▸ Description of the task
Across all entries below, how many lines include "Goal"? Answer with the number alone.

▸ Source data
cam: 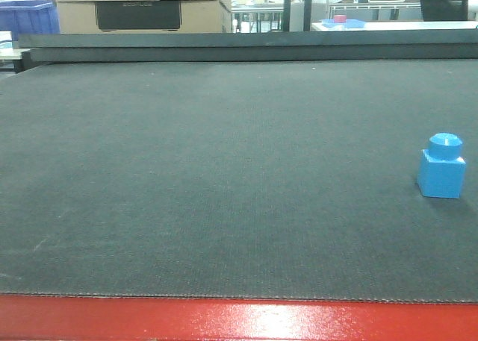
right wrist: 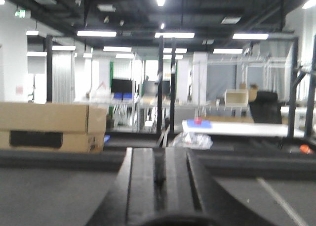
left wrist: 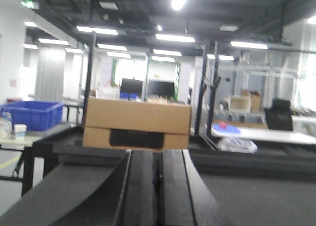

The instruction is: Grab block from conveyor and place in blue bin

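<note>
My left pincer [left wrist: 158,159] reads matt black. Straight beyond it is a tan cardboard box [left wrist: 137,123] with a dark cut-out, and left of that a deep blue bin [left wrist: 32,114]. The block [cam: 442,168] is bright blue on the finely woven grey-green conveyor [cam: 209,177], which is edged by a glossy red frame [cam: 224,320].

Cardboard box [cam: 200,16], dark panel [cam: 138,15]: faint print, possibly "ECOFLOW".

The front view's left edge cuts off your blue bin [cam: 26,16], and the conveyor [cam: 224,169] runs past both sides. Both wrist views are blurred; the red thing [right wrist: 198,120] on the far counter [right wrist: 247,128] is unreadable.
</note>
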Robot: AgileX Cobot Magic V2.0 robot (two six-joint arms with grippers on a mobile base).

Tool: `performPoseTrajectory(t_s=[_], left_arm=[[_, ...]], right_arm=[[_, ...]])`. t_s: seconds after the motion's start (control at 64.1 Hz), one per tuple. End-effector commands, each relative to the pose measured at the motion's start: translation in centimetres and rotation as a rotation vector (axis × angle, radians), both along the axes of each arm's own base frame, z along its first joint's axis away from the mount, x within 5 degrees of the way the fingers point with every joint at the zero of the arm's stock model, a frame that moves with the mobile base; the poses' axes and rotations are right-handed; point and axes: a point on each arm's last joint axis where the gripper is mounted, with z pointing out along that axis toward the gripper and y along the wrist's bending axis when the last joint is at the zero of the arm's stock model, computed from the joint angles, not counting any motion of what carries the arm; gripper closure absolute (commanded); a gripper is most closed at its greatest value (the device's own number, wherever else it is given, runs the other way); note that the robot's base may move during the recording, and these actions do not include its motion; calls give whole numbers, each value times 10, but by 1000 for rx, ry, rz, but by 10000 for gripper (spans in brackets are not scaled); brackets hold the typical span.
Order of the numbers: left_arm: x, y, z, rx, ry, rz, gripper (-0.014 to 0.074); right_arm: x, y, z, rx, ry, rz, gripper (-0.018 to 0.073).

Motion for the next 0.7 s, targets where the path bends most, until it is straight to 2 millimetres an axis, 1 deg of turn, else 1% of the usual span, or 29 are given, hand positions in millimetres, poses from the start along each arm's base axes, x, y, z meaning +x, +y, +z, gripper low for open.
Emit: performPoseTrajectory(t_s=[0.0, 0.031, 0.047, 0.078, 0.094, 0.125, 0.203, 0.25, 0.343, 0.39, 0.515, 0.624, 0.687], left_arm=[[2, -3, 24, 7, 134, -30, 608], [5, -3, 29, 17, 189, -36, 570], [9, -4, 32, 22, 217, -37, 549], [11, -4, 40, 30, 248, -38, 505], [13, -4, 42, 34, 268, -39, 470], [17, -4, 45, 45, 314, -38, 420], [31, -4, 51, 55, 418, -44, 274], [35, -5, 54, 59, 445, -52, 177], [42, -6, 54, 65, 462, -73, 22], [44, -7, 53, 70, 476, -82, -18], [50, -7, 50, 80, 518, -92, 10], [53, -7, 49, 92, 529, -83, 16], [54, -7, 49, 95, 532, -80, 16]], right_arm=[[12, 2, 19, -19, 142, 34, 513], [17, 3, 25, -24, 191, 42, 435], [21, 4, 26, -26, 207, 45, 419], [27, 5, 30, -31, 248, 53, 333], [30, 5, 31, -33, 268, 53, 281], [35, 6, 34, -35, 291, 55, 213], [48, 7, 35, -41, 356, 58, 52], [55, 8, 34, -41, 373, 57, -13], [65, 9, 30, -44, 415, 58, -10], [69, 9, 29, -46, 436, 60, -10], [81, 13, 29, -61, 526, 86, -10], [101, 23, 29, -95, 678, 145, -10], [119, 30, 27, -121, 792, 177, -10]])
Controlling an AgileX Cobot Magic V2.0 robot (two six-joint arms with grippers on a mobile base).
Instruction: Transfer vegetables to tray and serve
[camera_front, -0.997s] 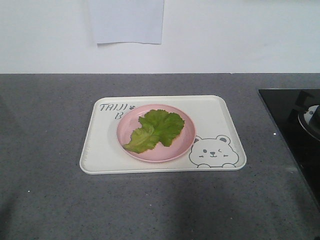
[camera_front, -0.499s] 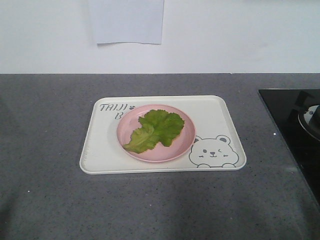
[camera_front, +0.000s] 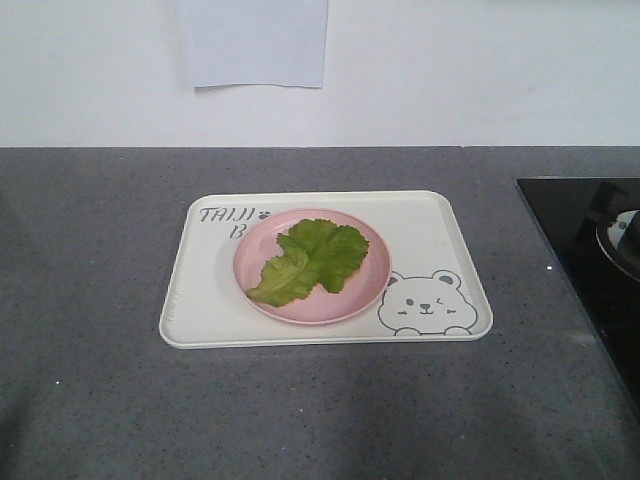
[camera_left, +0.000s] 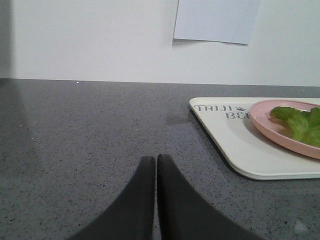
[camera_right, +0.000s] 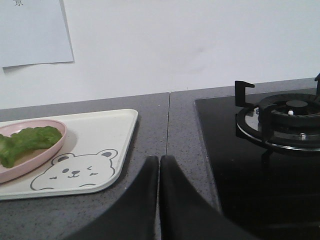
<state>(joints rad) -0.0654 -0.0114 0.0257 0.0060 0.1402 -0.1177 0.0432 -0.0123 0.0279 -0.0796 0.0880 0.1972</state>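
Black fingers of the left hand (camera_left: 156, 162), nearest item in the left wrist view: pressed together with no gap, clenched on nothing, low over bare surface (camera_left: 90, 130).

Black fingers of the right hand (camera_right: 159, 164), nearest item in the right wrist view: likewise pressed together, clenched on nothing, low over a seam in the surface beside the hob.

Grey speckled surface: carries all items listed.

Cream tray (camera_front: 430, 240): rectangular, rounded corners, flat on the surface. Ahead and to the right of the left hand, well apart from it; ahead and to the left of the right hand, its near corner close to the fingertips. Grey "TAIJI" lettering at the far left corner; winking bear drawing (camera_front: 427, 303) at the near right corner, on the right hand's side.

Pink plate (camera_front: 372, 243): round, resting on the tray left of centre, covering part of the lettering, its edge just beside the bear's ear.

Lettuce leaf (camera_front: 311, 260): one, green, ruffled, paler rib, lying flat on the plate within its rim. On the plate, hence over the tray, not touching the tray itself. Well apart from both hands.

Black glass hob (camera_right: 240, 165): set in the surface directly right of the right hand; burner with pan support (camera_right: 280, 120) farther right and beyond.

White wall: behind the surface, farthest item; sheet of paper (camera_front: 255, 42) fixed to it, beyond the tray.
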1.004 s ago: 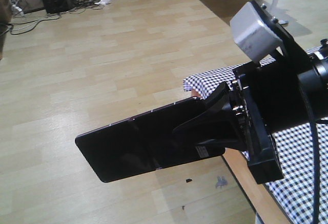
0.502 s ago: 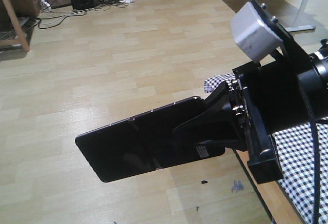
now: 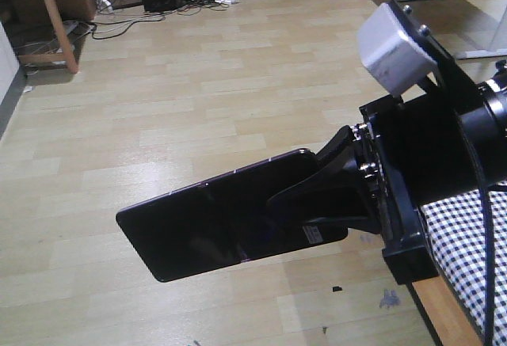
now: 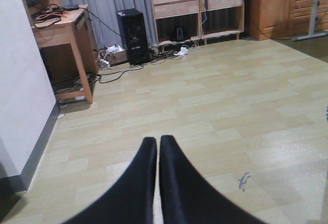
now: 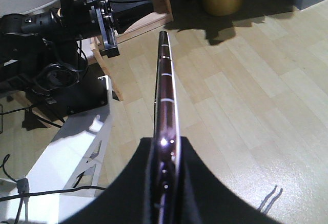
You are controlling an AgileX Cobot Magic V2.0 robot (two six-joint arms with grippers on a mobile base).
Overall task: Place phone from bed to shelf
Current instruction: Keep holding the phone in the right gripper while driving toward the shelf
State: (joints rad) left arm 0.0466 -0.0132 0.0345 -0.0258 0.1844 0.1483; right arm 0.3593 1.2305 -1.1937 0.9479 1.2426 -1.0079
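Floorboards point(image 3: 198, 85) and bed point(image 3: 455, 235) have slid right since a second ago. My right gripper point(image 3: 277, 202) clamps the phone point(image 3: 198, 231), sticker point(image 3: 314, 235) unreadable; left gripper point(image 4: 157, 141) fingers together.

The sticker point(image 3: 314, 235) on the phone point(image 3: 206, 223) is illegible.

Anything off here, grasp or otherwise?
Only the grasp: the right gripper pinches the phone by one end, so most of it juts out, tilted, over the floor. No damage visible. The left gripper is shut, empty.
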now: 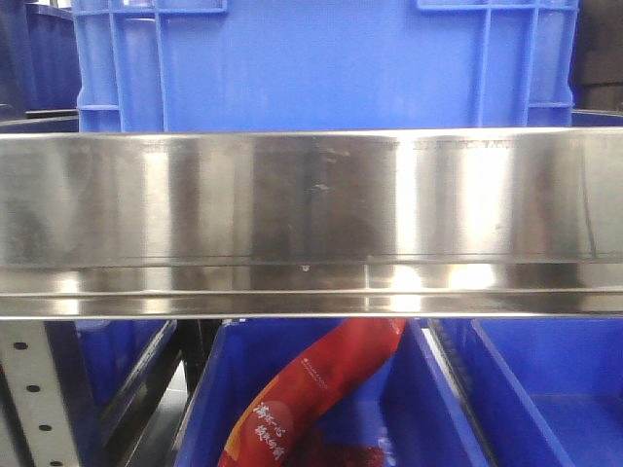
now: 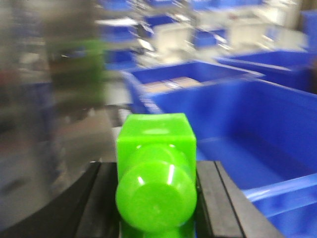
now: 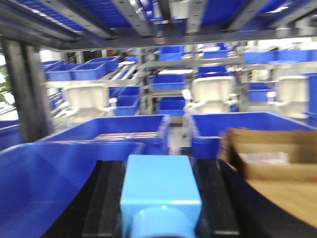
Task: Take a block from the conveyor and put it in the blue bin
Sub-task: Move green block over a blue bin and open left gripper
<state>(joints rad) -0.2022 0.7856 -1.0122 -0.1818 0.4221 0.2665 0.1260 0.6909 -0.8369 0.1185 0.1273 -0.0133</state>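
We judge the task to be past its first half on both sides: our left gripper (image 2: pixel 156 208) is clamped on a green block (image 2: pixel 156 173), and our right gripper (image 3: pixel 160 210) is clamped on a light blue block (image 3: pixel 160 191), each block sitting between the dark fingers, so the picking up is done. What is left, as far as we can see, is the placing. In the left wrist view the green block hangs beside the near edge of a blue bin (image 2: pixel 247 134), with the bin's bare floor to the right of it; it is not yet in. In the right wrist view the light blue block has a blue bin (image 3: pixel 59 173) low on its left and a cardboard box (image 3: pixel 277 158) on its right, and we cannot tell which it is over. The conveyor does not show in any view; the front view gives us only a steel rail (image 1: pixel 311 224), blue crates and a red packet (image 1: pixel 311 399) lying in a bin below. Counting: two blocks, one per gripper, one cardboard box, one red packet, and blue bins too many and too blurred to count.
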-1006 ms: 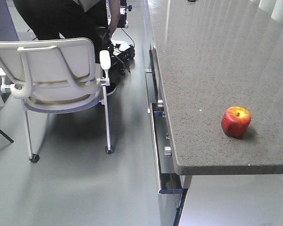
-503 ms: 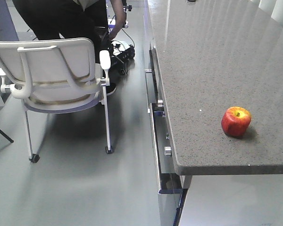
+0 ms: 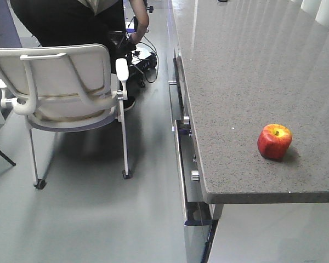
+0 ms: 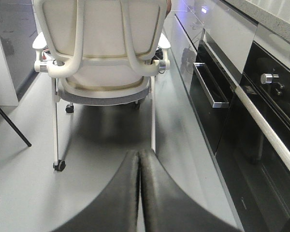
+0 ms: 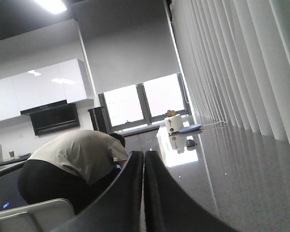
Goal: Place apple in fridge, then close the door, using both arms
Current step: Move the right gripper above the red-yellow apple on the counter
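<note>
The apple (image 3: 274, 141) sits stem-up on the grey speckled countertop (image 3: 247, 66), close to the near edge and well in from the near left corner, red with its yellow-orange patch on top and a small shadow beside it on the right. Nothing touches it, and no arm shows in the front view. Down at the left wrist, the left gripper (image 4: 139, 155) has its two dark jaws pressed flat together, tip to tip, with nothing between them, and it hangs over the grey floor (image 4: 101, 140) facing the back of a white chair (image 4: 101, 48). To the right of that view runs a black oven front (image 4: 261, 159) with a silver bar handle (image 4: 210, 87) and a round knob (image 4: 268, 78), all tucked under the countertop's left edge. Over on the right wrist, the right gripper (image 5: 143, 157) is the same story: jaws closed against each other, empty, pointing along the length of the countertop towards its far end, where a small white appliance (image 5: 173, 123) stands near the window (image 5: 142, 104). Pale vertical blinds (image 5: 241, 63) line the countertop's right side. A person (image 3: 71, 22) in a light top and dark trousers bends over behind the chair, off the countertop's left edge, one hand down among black cables (image 3: 145, 55) on the floor. The chair itself stands apart from the countertop with open floor between them.
</note>
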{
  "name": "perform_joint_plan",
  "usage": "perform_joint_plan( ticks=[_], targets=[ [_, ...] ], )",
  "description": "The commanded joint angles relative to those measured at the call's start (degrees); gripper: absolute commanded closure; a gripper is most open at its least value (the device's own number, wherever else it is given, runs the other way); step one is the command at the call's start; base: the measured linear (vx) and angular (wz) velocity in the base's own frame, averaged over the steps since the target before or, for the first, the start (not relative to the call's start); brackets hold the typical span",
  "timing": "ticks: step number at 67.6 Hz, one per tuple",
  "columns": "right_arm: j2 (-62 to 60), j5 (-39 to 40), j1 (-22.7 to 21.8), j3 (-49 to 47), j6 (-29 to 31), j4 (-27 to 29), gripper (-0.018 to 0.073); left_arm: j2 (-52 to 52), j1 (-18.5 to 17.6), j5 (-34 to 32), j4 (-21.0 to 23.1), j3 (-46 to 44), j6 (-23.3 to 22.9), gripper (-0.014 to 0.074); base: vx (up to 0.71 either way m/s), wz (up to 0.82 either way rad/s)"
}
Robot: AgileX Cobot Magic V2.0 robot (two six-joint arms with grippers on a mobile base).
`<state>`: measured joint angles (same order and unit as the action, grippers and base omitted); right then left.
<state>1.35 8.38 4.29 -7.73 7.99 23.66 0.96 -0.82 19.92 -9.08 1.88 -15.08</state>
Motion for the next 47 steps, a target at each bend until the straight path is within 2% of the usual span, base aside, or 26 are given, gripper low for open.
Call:
perform_joint_plan(
  ticks=[1, 14, 24, 37, 47],
  targets=[
    [5.1, -2.8, 0.0, -7.7, 4.6, -0.3, 0.0563, -0.1, -0.4, -4.1, 0.3, 1.0, -0.5, 0.0603, 0.0, 0.0],
    [17.3, -17.3, 0.0, -20.4, 12.5, -1.1, 0.0563, -0.1, -0.4, -4.1, 0.3, 1.0, -0.5, 0.0603, 0.0, 0.0],
    [26.4, -25.9, 0.0, -27.9, 14.5, -1.6, 0.0563, -0.1, -0.4, -4.1, 0.3, 1.0, -0.5, 0.0603, 0.0, 0.0],
    [36.8, -35.3, 0.0, -35.6, 12.9, -7.3, 0.0563, -0.1, -0.4, -4.1, 0.3, 1.0, -0.5, 0.0603, 0.0, 0.0],
    [44.3, -44.0, 0.0, -42.0, 5.0, -14.7, 0.0563, -0.1, -0.4, -4.1, 0.3, 1.0, -0.5, 0.0603, 0.0, 0.0]
  ],
)
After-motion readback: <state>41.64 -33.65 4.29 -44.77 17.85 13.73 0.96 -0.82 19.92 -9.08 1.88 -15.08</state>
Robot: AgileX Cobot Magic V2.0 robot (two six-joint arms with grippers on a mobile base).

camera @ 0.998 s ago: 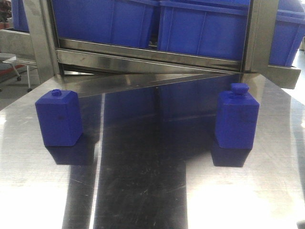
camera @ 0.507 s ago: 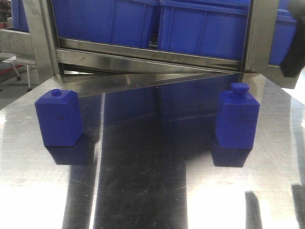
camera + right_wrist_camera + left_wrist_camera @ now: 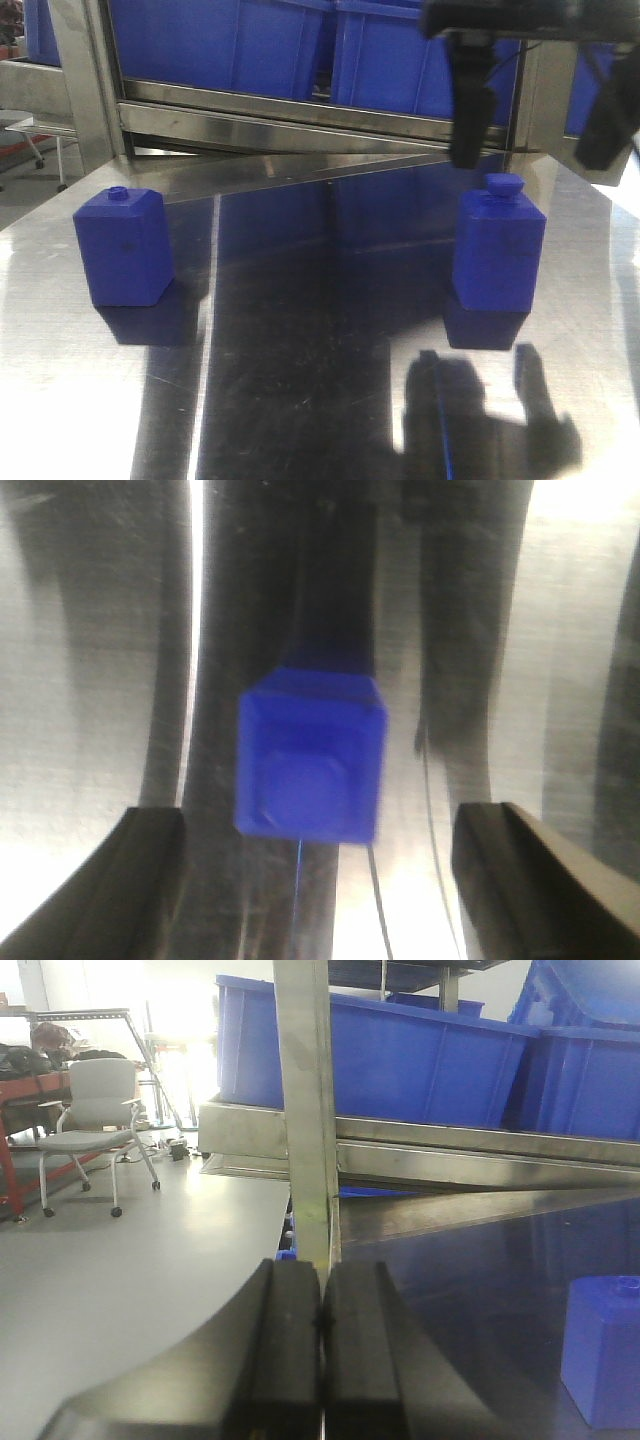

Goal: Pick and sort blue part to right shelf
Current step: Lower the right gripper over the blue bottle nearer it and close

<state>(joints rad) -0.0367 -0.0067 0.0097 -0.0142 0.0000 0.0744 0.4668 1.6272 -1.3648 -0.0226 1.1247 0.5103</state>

▸ Reply to the task
2